© 2022 Quality Digest. Copyright on content held by Quality Digest or by individual authors. Contact Quality Digest for reprint information.

“Quality Digest" is a trademark owned by Quality Circle Institute, Inc.

Published on *Quality Digest* (https://www.qualitydigest.com)

**Published: **09/09/2019

The oldest myth about process behavior charts is the myth that they require “normally distributed data.” If you have ever heard this idea, or if you have ever taught this to others, then you need to read this article.

While this myth dates back to 1935, and while Walter Shewhart exposed this idea as a myth in 1938, it continually reappears in various forms even today. For example, a white paper put out by a software company recently called the process behavior chart a “normality control chart.” And a blurb for a workshop advertised the Western Electric zone tests as “depending upon a normal distribution.”

As I consider how these myths are perpetuated I do not detect any malicious intent, just unconscious confusion. Nevertheless, those that continue to spread these myths fall into three groups. One group spreads these myths because of their special interests, another group spreads these myths because of their unexamined assumptions, and the third group spreads these myths because they were taught that the myths are true.

Software makes the difficult easy and the impossible possible. As part of their outreach software companies produce white papers and conduct seminars and tutorials. Inherent in these marketing efforts is an emphasis upon making the software seem indispensable to the user.

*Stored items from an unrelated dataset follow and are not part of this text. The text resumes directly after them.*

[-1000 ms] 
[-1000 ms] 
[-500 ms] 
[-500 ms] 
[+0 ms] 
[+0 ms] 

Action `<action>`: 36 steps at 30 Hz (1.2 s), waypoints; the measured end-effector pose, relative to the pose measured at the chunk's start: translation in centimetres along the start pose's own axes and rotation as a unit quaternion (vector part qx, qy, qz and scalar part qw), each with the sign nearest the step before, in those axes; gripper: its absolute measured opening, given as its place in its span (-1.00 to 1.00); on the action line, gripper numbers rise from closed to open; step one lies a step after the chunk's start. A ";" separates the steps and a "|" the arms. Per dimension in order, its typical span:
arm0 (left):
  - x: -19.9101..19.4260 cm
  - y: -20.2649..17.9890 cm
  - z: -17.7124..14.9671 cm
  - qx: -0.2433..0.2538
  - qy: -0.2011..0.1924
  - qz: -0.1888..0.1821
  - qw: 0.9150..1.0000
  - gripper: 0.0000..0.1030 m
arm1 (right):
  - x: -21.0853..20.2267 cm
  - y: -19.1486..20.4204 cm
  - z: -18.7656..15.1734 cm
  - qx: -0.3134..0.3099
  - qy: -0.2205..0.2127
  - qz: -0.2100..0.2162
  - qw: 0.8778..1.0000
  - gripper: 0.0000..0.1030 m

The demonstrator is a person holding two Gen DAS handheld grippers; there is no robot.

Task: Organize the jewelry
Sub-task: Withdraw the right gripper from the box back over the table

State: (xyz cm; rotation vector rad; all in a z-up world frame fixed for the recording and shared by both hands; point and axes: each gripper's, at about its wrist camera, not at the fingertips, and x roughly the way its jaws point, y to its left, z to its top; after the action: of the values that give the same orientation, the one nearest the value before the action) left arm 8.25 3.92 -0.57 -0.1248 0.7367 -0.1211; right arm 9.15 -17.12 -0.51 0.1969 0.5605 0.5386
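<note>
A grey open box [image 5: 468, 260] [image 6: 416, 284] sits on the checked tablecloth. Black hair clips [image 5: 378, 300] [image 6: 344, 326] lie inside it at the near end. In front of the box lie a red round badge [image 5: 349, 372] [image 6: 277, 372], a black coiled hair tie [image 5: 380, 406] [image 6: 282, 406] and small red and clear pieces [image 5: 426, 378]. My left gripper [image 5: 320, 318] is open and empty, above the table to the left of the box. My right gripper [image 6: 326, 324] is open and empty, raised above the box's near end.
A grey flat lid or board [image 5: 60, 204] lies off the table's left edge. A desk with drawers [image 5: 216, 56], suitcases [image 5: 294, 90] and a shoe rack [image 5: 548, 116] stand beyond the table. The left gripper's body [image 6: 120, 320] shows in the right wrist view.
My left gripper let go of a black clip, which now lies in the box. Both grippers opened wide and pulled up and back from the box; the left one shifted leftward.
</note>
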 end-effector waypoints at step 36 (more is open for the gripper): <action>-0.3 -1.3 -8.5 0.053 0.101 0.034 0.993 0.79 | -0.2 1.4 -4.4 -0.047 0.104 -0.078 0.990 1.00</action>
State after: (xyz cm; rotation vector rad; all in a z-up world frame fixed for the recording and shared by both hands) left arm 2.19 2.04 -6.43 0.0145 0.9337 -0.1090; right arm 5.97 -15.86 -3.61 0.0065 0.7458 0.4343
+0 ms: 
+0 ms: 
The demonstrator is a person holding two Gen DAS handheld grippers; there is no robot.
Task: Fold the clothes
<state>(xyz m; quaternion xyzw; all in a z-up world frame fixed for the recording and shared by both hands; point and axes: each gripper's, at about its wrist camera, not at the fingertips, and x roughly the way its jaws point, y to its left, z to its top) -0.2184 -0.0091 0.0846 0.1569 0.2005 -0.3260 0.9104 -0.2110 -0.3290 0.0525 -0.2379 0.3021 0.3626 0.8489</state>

For example, if you are told that you have to qualify your data by checking to see if they are “normally distributed” then you will be interested in learning how the software might help you check for normality. As users come to depend upon the software to guide them through their analyses, all the bells and whistles begin to seem essential. Gradually all of these extra features, such as the checks for normality, the probability plots, and the histograms, turn into prerequisites for using a process behavior chart. Thus, as everyone tends to their own special interests, the myth that the data must be normally distributed prior to using a process behavior chart continues to get a new lease on life.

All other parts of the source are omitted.